• _Task description_
Copy all data exactly. Skip pictures.

######

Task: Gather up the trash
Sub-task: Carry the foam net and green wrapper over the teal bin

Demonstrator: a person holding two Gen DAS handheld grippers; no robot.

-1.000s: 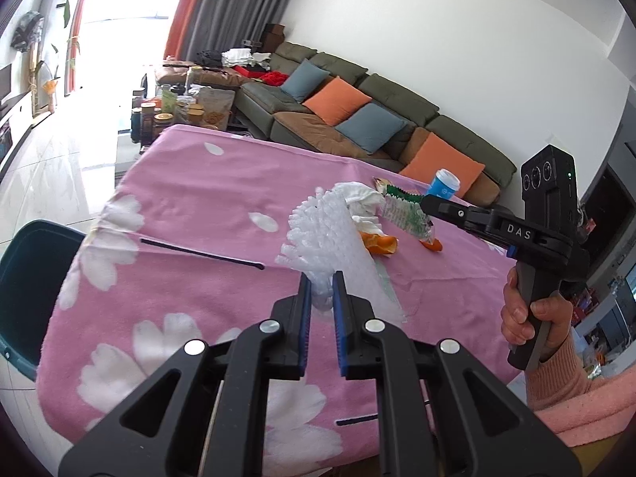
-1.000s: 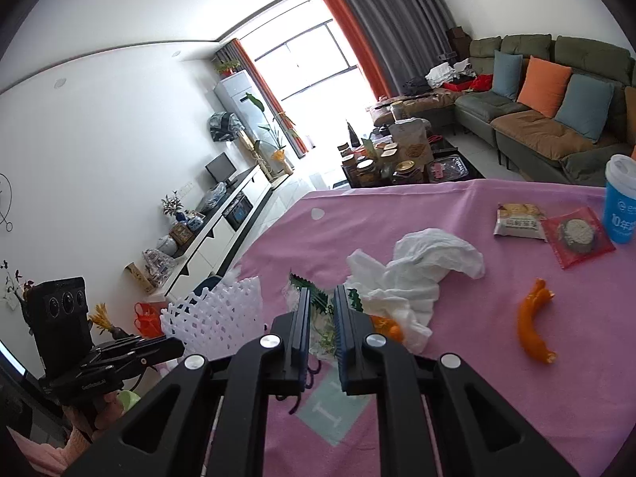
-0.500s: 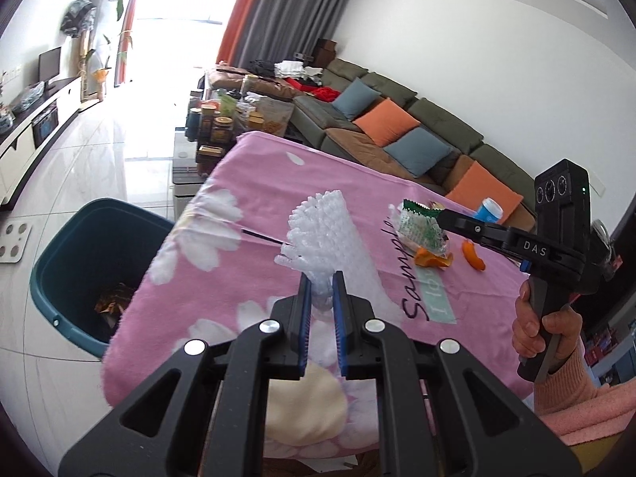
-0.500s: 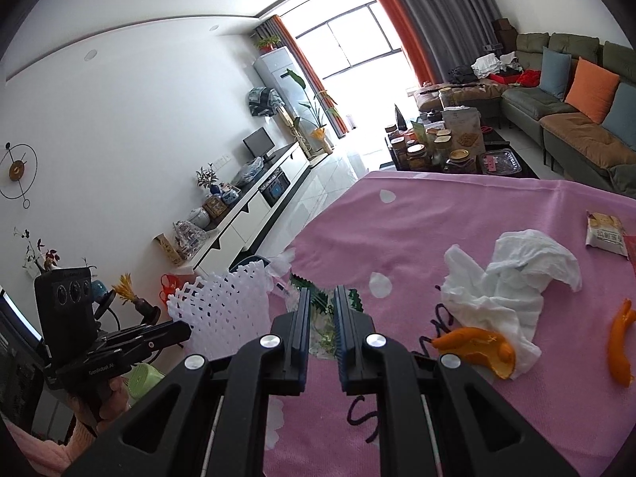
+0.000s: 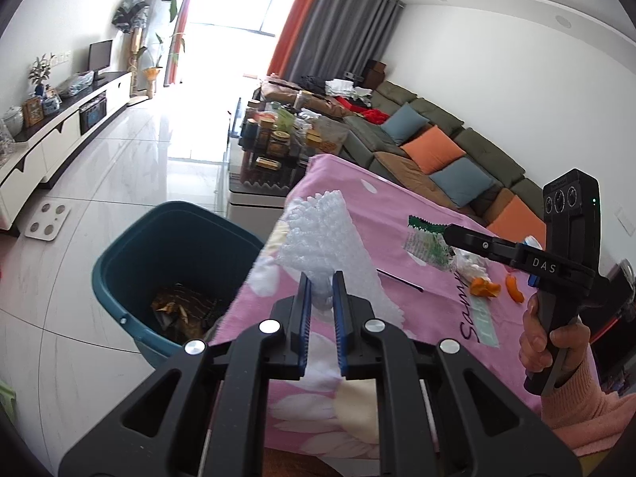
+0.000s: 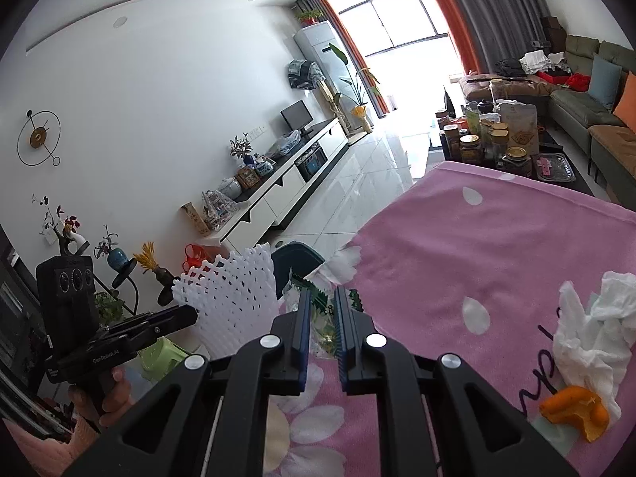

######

• _Task solution_
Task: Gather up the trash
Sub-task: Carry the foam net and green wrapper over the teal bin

Demonstrator: a person holding two Gen DAS handheld grippers; no robot.

-1.000s: 
-1.000s: 
-0.500s: 
-0.500s: 
+0.000s: 
+0.000s: 

The answer given is complete as it stands.